I'm trying to use AWS QuickSight to analyse some data that is being stored in SQL Server on an Azure SQL server.
According to QuickSight, it can connect to an SQL Server, but whenever I try to validate the connection, the process hangs for about a minute then comes back with 'Cannot open server "..." requested by the login. The login failed.'
I initially suspected that this was an issue with the firewall on the MS SQL server on Azure. Accordingly, I looked up the IP regions here
The region I am using is US West (Oregon) (us-west-2), so I white-listed the IP range 54.70.204.128 to 54.70.204.159 - but I am still getting exactly the same 1 minute (or so) pause, before the error comes back in Quick Sight.
The exact error is:
Your database generated a SQL exception. This can be caused by query timeouts, resource constraints, unexpected DDL alterations before or during a query, and other database errors. Check your database settings and your query, and try again.
If I click "Show Details" then I get a further message saying:
Error details
region: us-west-2
timestamp: XXX
requestId: XXX
sourceErrorCode:40532
sourceErrorMessage: Cannot open server "..." requested by the login. The login failed.
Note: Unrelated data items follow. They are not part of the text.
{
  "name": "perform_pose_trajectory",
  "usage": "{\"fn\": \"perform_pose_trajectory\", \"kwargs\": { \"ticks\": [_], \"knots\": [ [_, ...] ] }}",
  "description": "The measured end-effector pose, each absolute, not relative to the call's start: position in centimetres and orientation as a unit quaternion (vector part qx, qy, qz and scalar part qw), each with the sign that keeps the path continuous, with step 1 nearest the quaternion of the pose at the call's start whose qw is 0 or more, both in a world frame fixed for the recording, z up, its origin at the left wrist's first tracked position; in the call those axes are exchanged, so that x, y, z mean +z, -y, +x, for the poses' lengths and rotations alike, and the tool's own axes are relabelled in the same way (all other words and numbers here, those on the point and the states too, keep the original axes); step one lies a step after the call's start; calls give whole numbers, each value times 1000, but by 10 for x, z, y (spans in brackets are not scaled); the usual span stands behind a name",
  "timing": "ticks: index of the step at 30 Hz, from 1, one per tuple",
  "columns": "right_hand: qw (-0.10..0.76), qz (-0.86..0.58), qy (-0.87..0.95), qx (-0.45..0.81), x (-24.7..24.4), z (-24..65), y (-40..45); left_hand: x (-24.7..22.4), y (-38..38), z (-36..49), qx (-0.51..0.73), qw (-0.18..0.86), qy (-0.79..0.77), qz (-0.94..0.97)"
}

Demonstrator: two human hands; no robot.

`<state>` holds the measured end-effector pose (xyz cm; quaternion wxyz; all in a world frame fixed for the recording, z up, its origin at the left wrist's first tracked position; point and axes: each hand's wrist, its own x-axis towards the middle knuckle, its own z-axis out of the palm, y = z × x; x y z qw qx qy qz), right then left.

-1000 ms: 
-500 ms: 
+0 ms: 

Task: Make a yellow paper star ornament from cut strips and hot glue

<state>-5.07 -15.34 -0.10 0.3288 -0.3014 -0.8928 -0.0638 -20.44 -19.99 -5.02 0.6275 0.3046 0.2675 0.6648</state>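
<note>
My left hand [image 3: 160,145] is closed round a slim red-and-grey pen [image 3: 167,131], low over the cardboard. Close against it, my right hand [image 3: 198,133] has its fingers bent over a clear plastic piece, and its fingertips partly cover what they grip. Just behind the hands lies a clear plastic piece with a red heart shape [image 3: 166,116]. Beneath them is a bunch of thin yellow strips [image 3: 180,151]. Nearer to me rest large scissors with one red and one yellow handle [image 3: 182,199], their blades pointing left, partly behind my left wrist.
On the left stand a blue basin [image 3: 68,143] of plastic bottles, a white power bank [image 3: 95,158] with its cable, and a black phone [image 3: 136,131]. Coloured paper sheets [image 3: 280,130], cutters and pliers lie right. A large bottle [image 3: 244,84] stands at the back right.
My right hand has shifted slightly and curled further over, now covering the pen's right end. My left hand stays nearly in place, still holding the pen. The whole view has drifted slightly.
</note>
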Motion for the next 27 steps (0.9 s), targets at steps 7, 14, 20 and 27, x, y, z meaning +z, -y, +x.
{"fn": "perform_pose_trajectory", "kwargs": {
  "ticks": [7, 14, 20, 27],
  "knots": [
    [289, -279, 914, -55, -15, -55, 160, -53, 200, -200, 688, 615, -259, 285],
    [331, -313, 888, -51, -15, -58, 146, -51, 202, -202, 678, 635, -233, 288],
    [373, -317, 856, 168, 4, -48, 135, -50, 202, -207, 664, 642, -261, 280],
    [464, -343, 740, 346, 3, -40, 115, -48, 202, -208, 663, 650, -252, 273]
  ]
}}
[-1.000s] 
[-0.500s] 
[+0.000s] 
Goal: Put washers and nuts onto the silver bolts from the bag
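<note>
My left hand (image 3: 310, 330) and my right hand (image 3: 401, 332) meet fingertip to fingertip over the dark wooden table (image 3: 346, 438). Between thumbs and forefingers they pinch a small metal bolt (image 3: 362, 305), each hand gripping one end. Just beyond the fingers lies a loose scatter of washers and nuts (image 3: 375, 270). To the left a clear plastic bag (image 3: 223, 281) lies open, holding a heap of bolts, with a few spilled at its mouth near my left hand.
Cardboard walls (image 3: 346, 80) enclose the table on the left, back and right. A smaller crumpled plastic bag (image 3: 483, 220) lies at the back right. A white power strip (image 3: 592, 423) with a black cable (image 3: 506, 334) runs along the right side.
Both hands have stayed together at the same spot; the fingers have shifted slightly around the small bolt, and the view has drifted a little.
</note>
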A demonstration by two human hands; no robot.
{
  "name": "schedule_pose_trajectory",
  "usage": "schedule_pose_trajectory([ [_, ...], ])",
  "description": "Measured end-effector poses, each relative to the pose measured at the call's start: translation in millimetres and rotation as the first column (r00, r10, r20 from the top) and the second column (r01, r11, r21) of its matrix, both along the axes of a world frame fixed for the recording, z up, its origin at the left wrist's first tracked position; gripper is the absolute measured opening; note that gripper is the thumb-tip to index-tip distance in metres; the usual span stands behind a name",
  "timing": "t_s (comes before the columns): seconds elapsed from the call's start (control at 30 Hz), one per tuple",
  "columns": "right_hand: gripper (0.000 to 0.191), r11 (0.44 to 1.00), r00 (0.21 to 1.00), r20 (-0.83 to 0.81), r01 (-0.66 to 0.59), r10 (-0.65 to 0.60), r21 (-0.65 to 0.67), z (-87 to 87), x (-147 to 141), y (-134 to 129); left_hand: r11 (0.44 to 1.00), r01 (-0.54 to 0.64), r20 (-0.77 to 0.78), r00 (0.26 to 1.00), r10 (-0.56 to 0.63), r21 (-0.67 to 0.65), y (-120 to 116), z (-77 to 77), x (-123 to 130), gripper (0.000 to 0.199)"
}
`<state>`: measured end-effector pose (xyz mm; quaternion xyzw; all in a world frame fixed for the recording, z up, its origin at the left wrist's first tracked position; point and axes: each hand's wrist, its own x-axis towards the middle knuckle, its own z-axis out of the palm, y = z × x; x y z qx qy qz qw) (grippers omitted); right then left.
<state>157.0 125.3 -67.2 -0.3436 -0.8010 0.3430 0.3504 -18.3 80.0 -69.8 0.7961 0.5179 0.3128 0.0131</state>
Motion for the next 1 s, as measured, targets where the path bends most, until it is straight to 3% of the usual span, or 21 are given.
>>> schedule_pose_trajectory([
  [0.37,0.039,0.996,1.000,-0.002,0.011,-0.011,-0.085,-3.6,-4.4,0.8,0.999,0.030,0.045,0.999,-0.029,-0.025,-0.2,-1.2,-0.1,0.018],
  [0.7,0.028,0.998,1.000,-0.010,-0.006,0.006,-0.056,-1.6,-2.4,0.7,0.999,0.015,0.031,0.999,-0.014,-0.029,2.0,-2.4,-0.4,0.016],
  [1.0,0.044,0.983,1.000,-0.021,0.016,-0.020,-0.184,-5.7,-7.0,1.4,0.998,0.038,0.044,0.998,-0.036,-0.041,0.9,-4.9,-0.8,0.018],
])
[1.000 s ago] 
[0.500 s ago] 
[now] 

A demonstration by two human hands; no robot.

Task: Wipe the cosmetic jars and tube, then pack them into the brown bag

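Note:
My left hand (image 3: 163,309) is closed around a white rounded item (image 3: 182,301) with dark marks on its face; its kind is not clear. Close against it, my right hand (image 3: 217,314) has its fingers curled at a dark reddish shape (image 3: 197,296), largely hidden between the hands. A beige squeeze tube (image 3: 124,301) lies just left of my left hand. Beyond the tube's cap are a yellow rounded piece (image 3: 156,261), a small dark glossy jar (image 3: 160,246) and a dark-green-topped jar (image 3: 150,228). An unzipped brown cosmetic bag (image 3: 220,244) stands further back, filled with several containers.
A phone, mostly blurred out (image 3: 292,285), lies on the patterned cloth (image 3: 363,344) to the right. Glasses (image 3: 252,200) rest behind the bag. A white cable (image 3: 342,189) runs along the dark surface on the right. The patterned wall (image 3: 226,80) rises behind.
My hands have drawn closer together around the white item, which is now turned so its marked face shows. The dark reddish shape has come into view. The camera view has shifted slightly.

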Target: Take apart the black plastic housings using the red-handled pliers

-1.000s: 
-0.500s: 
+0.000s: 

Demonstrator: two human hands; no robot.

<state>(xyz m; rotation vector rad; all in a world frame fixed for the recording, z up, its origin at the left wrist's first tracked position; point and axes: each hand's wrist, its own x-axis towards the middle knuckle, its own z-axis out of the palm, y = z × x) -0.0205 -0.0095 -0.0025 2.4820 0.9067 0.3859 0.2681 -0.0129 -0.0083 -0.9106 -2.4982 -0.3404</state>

ClientConnectionId:*
sourceErrorState: S0001
sourceException: com.microsoft.sqlserver.jdbc.SQLServerException
sourceType: SQLSERVER
Obviously some of the above has been redacted.
I cannot believe that QuickSight cannot connect to an Azure MS SQL database, so I'm wondering if anyone else had had this problem, and what their solution was?
I myself had this issue and it seems many others did. However, as noted above, there is little to no documentation that provides the steps to connect Quicksight and Azure Sql Server.
The issues for myself were primarily in the details that I gave Quicksight. Most connections with Azure sql server database connect seamlessly with your basic information:
Server, Port, Database Name, Username, Password
However, AWS Quicksight was trying to connect to my Azure Sql server with JDBC authentification.
JDBC Authentification requires your Username input to be = "username"#"servername"
Example of Correct Connection:
Server: "servername".database.windows.net
Port: 1433
Database Name: "databasename"
Username: "username"#"servername"
Password: "password"
Lastly, I turned off the SSL checkbox. It did not work with SSL connection.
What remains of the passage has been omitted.